§ Task statement
Lines below containing the word "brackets" should be copied out.

==== Data

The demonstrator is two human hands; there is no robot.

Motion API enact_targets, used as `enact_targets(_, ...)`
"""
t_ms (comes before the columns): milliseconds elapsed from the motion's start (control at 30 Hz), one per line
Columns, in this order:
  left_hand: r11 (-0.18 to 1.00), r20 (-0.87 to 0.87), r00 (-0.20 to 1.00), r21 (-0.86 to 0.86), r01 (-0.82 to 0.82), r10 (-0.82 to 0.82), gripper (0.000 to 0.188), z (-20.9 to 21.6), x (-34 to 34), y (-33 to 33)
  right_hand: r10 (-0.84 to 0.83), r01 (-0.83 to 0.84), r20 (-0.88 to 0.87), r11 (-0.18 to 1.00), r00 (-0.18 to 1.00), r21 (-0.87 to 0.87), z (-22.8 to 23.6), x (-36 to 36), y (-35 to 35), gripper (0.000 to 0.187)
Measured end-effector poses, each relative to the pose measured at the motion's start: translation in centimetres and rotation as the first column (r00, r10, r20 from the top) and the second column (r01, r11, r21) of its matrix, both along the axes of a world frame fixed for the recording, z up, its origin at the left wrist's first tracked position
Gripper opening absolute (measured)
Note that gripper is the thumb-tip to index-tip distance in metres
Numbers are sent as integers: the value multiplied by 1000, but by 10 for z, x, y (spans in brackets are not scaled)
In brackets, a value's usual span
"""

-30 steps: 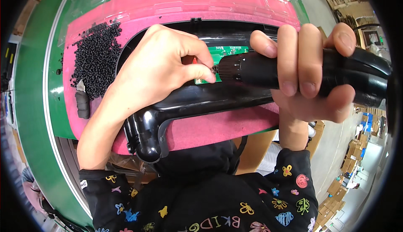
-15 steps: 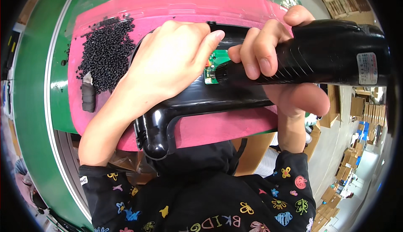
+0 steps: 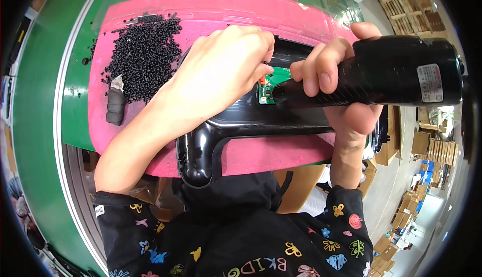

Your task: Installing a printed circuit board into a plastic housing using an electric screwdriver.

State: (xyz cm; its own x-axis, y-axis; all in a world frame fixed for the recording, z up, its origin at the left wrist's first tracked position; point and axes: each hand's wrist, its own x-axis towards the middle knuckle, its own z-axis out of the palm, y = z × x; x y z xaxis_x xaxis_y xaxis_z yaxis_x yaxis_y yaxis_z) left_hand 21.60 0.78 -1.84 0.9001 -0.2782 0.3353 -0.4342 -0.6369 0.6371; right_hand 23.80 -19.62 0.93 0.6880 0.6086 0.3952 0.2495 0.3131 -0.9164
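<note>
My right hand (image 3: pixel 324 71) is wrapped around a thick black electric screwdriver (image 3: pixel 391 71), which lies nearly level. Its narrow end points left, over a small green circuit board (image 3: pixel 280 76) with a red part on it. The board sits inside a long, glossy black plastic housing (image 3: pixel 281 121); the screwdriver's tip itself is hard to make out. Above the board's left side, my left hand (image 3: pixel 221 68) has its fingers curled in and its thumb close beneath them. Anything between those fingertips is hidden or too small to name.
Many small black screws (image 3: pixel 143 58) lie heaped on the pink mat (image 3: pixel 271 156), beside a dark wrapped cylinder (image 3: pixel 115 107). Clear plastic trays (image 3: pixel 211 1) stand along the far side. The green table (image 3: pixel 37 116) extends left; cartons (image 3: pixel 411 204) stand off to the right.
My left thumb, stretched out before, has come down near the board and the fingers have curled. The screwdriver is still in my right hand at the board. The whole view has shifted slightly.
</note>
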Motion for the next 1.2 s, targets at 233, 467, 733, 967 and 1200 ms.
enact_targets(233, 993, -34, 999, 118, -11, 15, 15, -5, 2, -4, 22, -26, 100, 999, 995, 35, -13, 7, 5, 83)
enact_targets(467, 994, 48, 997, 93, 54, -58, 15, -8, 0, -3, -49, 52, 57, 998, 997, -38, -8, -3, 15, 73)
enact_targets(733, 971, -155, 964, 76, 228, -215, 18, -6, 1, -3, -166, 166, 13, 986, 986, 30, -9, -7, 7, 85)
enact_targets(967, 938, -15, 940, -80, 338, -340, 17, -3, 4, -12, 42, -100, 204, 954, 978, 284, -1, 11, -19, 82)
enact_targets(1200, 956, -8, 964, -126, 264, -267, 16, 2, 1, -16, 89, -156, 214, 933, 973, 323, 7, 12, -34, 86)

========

§ Task result
Numbers are sent as integers: the value multiplied by 1000, but by 10 for z, x, y (spans in brackets are not scaled)
In brackets, a value's usual span

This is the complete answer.